Masako worked in the camp mess hall, and at seven she returned with left-over eggs and stale bread, sometimes only slightly spoiled fruit, so that her family would not have to eat the runny piles of gray, limp slabs of brown she prepared for everyone else. This saved Frank and Kumiko from having to stand in line at the mess hall, although there were still lines for everything else—the bathroom, the shower, their mail. The food—the bologna, the canned spinach, the bug-seasoned oatmeal—would get worse, and the portions smaller, the longer they stayed.
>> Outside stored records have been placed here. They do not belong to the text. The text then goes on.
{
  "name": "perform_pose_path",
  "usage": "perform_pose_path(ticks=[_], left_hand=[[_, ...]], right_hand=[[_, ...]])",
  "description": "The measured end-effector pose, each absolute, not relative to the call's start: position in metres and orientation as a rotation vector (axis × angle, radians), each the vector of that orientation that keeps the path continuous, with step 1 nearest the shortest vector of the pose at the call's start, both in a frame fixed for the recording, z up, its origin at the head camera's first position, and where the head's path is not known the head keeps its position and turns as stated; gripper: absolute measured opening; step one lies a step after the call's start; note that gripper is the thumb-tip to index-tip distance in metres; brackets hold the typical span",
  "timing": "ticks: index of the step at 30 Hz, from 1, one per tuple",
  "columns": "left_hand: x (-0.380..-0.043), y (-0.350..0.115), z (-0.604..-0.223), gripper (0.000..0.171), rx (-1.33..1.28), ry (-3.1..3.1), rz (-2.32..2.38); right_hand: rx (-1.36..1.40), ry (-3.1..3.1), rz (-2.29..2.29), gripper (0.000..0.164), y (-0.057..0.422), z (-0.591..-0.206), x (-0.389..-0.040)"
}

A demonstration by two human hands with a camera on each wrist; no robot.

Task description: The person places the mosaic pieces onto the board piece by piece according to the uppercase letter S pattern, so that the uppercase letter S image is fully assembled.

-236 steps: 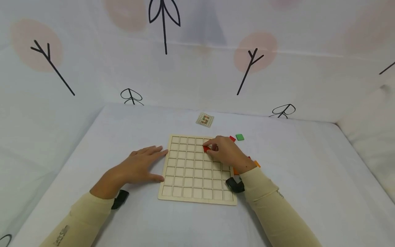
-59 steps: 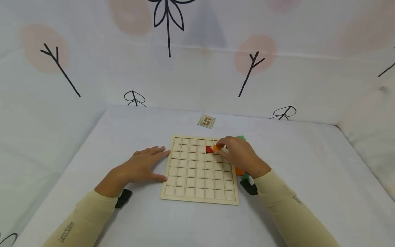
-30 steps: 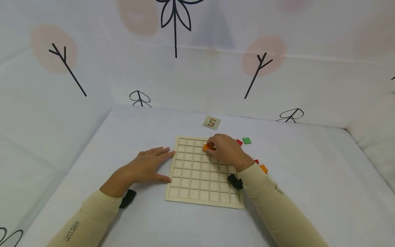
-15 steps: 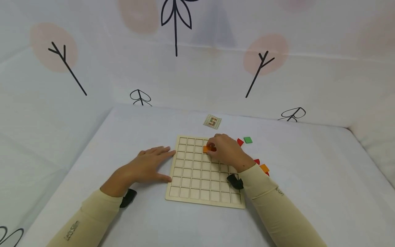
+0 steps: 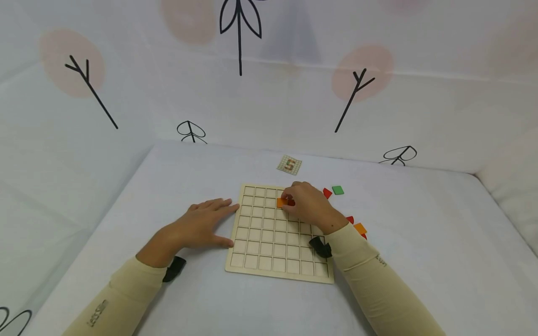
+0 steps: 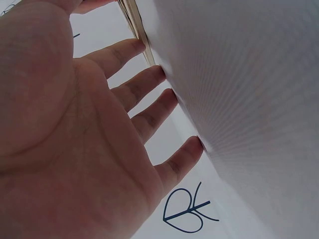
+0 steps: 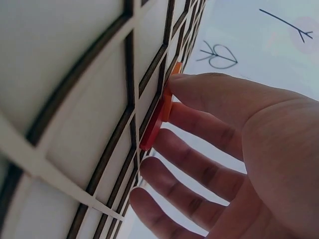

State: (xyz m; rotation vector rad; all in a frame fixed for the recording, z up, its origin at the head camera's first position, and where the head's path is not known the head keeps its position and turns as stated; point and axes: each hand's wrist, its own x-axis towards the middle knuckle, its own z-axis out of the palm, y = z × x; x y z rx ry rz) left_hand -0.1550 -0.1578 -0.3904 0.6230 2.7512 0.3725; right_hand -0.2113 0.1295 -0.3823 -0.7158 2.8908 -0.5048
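A pale wooden grid board point(image 5: 256, 233) lies flat on the white-covered table. My right hand point(image 5: 308, 204) pinches an orange square tile point(image 5: 281, 203) between thumb and index finger, down at a cell in the board's upper part. Right beside it on the board is a red tile point(image 5: 291, 202), mostly covered by my fingers in the head view; the right wrist view shows the red tile point(image 7: 152, 130) next to the orange tile point(image 7: 168, 107). My left hand point(image 5: 201, 227) lies spread along the board's left edge, with fingertips and thumb touching it.
A small pattern card point(image 5: 289, 165) with an S-shaped design lies behind the board. Right of the board are a green square tile point(image 5: 338, 190), a red tile point(image 5: 327, 192) and an orange tile point(image 5: 360, 228) with red pieces around it, partly behind my right forearm.
My right hand placed the red tile earlier, then brought the orange tile from its right to its left and lowered it to the board. The left hand stays at the edge.
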Motion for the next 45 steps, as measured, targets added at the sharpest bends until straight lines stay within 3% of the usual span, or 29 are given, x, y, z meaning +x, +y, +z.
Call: perform_pose_path(ticks=[30,45], left_hand=[[-0.155,-0.158,-0.392,0.094,0.600,2.753,0.357],[-0.155,-0.158,-0.392,0.093,0.615,2.749,0.357]], right_hand=[[-0.728,2.879,-0.538,0.026,0.132,-0.383,-0.210],[-0.635,3.061,-0.842,0.020,0.178,-0.362,-0.192]])
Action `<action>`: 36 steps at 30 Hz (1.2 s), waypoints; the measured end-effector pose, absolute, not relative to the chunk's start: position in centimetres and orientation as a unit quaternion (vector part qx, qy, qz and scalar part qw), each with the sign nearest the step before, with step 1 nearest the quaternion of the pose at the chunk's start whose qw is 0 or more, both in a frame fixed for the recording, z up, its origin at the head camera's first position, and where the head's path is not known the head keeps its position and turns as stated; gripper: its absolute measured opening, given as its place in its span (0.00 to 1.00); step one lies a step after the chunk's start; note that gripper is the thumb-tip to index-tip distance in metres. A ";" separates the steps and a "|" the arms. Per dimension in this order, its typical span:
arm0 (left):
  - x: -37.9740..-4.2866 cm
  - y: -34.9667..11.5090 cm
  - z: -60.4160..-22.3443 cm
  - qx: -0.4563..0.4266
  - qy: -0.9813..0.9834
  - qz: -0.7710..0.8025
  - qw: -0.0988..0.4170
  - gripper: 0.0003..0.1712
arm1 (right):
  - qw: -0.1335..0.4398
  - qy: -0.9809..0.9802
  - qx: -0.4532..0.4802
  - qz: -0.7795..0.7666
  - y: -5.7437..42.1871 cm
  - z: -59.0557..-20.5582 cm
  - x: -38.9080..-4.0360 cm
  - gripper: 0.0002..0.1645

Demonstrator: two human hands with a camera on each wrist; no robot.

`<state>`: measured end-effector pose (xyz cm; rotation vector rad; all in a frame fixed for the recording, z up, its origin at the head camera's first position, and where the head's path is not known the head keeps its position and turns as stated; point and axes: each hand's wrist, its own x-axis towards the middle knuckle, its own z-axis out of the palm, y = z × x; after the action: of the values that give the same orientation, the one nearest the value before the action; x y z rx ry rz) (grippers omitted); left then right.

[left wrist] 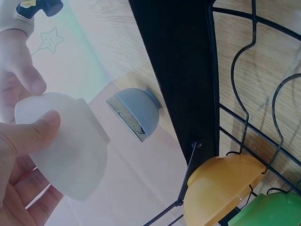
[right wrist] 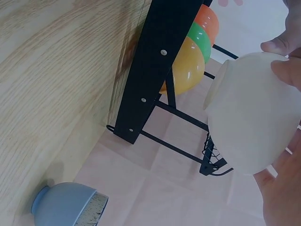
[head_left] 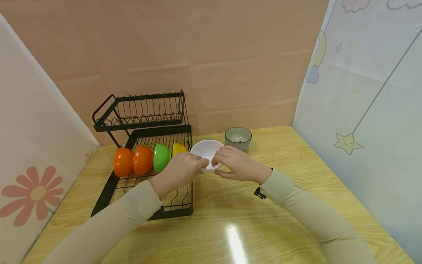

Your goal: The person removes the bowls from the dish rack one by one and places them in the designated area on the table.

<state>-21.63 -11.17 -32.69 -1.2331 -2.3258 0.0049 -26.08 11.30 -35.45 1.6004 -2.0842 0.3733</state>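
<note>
Peach-coloured sheet (head_left: 224,66) behind a wood-grained desk (head_left: 263,227). At left, a black two-tier rack (head_left: 141,128) carries two orange bowls (head_left: 123,162), a green bowl (head_left: 161,158) and a yellow bowl (head_left: 179,148), set on edge in a row. Right of them, the left hand (head_left: 181,167) and the right hand (head_left: 236,164) reach inward from cuffed sleeves (head_left: 138,201), together holding a white bowl (head_left: 206,148) just beside the rack: fingers curl over its rim, thumbs press its outer wall. Farther right, a blue-grey bowl (head_left: 238,138) stands upright on the desk. Head view shows the white bowl's hollow; both wrist views show its outer wall and foot. Materials: matt, round-walled white bowl; glossy coloured bowls; thin rack wires; blue-grey bowl speckled inside, dark-rimmed.
</note>
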 end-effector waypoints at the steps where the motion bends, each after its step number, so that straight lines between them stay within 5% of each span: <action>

The heat Frank could handle; it was a dry heat, unoppressive. But the wind and dust he couldn’t get away from. The wind pressed the dust into every crack of skin, every fold of his clothing; he nailed soup can lids against the holes in the wall in order to keep it out. When the winter came, sudden and harsh as judgment, everything got worse. The wind relinquished its dust in the winter, and instead blew snow and pieces of ice against the side of the barracks. The ice hit hard, a freezing assault, and when Frank opened the door, the cold air slapped his face; the wind sucked the water from his eyes. Frank’s mother stuffed rolled paper into the door frame to shut out the air, but the cold still rose from the ground. At night, Frank lay huddled and shivering under his green army blanket, while the voices of the young ones on the other side of the room all rose in a chorus of complaint.